Particularly, in Singapore this also raises the question of the relationship between the source of
public health information and the news media’s
framing of that information.
Implications for health promotion
The study highlighted that the news media not
only served Singapore’s national agenda but that
the reaction to the pandemic was reflective of the
historical responses of public health and of the
contemporary expectations of public health. On
one hand, a pandemic is a public problem that is
solved through collective participation of citizens
that support the government’s response. On the
other hand, a pandemic is a problem that requires
the government to step in on the behalf of the
public to protect the nation-state by implementing
new public health policies. Therefore, this study
suggests that even in the contemporary context,
Singapore’s public health responses reflect the colonial era of control but is also entwined with
current expectations of public health responses
that require active and voluntary citizen participation. Examining what frames were used to construct
the global pandemic locally reveals how health
issues are shaped for the public as well as the underlying ideologies.
Singapore news media have a unique relationship with the government, where news information
reiterates the government’s position, stance and
messages.

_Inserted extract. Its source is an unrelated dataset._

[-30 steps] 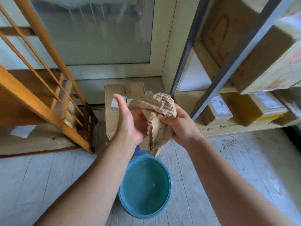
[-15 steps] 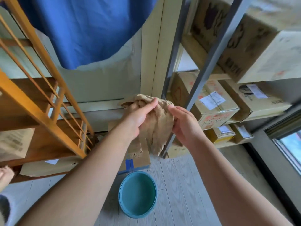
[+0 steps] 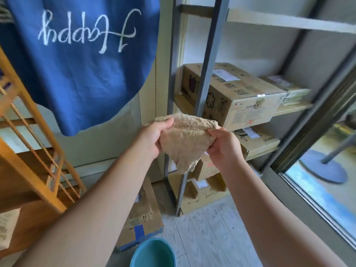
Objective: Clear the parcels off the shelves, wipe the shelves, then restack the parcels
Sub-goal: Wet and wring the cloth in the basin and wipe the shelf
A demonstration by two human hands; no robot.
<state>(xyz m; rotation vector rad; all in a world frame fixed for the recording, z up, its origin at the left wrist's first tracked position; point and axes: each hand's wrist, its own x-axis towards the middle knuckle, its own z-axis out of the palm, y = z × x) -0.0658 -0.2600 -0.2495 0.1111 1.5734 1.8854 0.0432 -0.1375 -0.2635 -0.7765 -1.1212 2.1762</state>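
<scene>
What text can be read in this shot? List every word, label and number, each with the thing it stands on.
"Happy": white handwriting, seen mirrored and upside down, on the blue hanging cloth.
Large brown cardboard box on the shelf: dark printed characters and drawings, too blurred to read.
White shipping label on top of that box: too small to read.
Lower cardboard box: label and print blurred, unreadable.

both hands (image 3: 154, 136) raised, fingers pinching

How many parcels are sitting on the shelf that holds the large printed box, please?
2: the large printed box at the left end of the shelf, and a smaller parcel beside it on the right; others could be hidden behind.
</scene>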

However, in today’s context, it is not
enough to be contained within the historical contexts that reify political ideology through public
health responses and/or ask citizens to voluntarily
participate in those responses. Even in the context
of Singapore, more research is needed to explore
the relationship between the state and the news
media on one hand, and on the other hand, this
highly wired society’s access to a wide variety of
news and information. Public health educators that
continue to solely rely on traditional news media
should consider: (i) providing more than basic information and (ii) accessing different forms of
news media, such as weblogs and social media.
Public health responses that attempt to change
attitudes and behavior during a pandemic should
include more than basic information. In addition
to encouraging adoption of appropriate actions
to contain the outbreak, limit exposure and
reduce morbidity and mortality, communication
needs to include ways for people to manage their
fears and anxieties.
Today, with citizens’ having access to a complex
media environment shaped in part by the Internet
and social media, traditional notions of news
framing that amplifies the power of the state will
increasingly be challenged. Public health as national security can no longer remain a state-dominated
discussion because: (i) the public has access to
more information to help them make informed
decisions; and (ii) decisions may be based on information originating outside local boundaries.

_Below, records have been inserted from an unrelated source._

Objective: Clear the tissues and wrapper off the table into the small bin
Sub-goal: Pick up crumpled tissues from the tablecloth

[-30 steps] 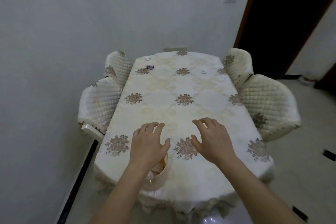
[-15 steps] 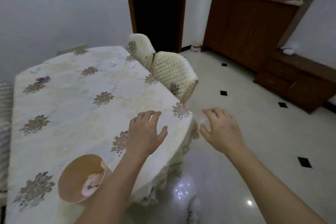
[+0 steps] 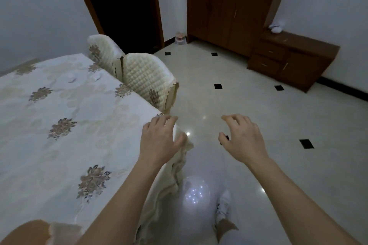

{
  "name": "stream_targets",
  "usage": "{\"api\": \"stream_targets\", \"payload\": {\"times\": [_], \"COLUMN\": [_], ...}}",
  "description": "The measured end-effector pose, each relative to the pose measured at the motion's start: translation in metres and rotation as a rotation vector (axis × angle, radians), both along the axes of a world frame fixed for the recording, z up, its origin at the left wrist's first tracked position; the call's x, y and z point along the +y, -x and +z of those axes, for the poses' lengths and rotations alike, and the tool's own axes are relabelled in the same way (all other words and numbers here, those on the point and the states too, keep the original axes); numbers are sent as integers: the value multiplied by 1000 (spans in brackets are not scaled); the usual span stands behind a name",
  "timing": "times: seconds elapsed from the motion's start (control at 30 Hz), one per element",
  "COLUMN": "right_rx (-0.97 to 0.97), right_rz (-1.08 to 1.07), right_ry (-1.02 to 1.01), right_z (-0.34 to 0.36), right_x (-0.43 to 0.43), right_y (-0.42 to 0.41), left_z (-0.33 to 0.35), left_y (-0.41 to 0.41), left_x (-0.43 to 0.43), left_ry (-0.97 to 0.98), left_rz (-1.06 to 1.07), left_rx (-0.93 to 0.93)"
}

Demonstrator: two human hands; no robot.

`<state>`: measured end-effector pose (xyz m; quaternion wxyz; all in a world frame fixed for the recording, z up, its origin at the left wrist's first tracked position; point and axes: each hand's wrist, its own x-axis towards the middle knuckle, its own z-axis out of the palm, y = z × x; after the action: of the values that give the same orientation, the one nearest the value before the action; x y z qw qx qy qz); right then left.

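The table with a cream flowered cloth fills the left side. Two white crumpled tissues lie on its far part, near the chairs. The small tan bin stands on the table at the bottom left corner, with a white tissue at its rim. My left hand hovers over the table's right corner, fingers apart and holding nothing. My right hand is out over the floor, fingers spread and curled, with nothing in it.
Two quilted chairs stand along the table's right side. A dark doorway is behind them. A brown cabinet and a low drawer unit line the far wall. Glossy tiled floor spreads to the right; my foot is below.
The view has swung right: the table slid to the left, the bin dropped to the bottom left corner, and both hands now sit at the table's right corner and over the floor.
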<state>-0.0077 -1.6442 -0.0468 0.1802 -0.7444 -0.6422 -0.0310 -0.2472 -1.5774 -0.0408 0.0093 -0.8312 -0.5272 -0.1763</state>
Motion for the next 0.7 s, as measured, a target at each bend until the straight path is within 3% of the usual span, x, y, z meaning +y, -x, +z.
{"api": "stream_targets", "payload": {"times": [0.43,0.7], "right_rx": [66,61], "right_rz": [39,95], "right_ry": [34,45], "right_z": [-5,-4], "right_x": [174,270], "right_y": [-170,-228], "left_z": [-1,1], "left_y": [-176,-220], "left_x": [176,255], "left_ry": [-15,-10], "left_rz": [23,83], "left_rx": [46,56]}}
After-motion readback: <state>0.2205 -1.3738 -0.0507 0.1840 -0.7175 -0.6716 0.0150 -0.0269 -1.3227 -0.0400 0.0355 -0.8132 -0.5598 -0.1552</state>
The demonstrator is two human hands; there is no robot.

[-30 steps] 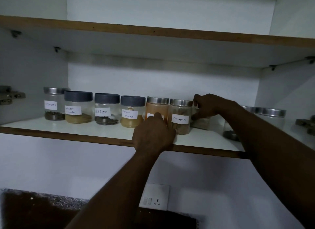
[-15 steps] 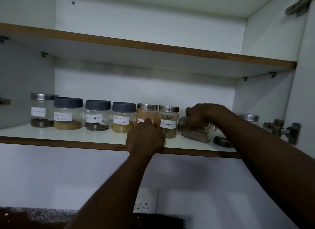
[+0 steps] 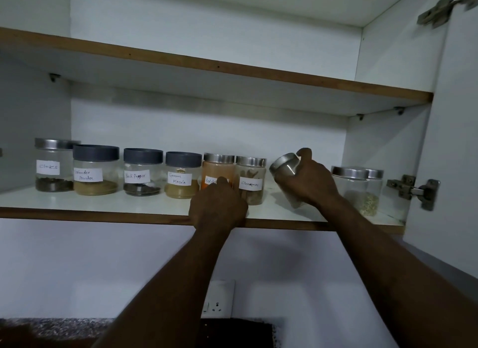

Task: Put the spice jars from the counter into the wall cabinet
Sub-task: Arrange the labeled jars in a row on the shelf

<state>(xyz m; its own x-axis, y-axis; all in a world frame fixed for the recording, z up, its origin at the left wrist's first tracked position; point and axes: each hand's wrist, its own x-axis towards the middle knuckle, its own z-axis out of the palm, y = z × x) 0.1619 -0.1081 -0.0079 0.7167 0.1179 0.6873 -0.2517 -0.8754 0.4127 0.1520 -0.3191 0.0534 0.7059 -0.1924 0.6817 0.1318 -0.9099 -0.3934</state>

Understanding the changing landscape of media
can help the public health educator to significantly
impact how health promotion is designed and
implemented, particularly in times of crisis when
communication is marked by urgency.
More research is needed to understand how
press releases issued by a powerful source and
subsequent news coverage influence the public’s
attitude and behavior. Future research should
examine how news coverage shapes people’s
understanding of a pandemic and influences the
people’s cooperation. Future studies should also
address the impact of health news framing and
how such frames could shape audiences’ understanding of health, illness and disease.